- TRY IT -
Give back the data in full, with every line exact.

- DATA SHOWN -

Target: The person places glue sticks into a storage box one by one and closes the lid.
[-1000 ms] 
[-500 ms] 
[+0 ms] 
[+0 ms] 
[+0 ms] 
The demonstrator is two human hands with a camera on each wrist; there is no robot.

- RESULT FOR THIS EXERCISE -
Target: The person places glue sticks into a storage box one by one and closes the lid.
[-1000 ms] 
[-500 ms] 
[+0 ms] 
[+0 ms] 
[+0 ms] 
The demonstrator is two human hands with a camera on each wrist; there is no robot.

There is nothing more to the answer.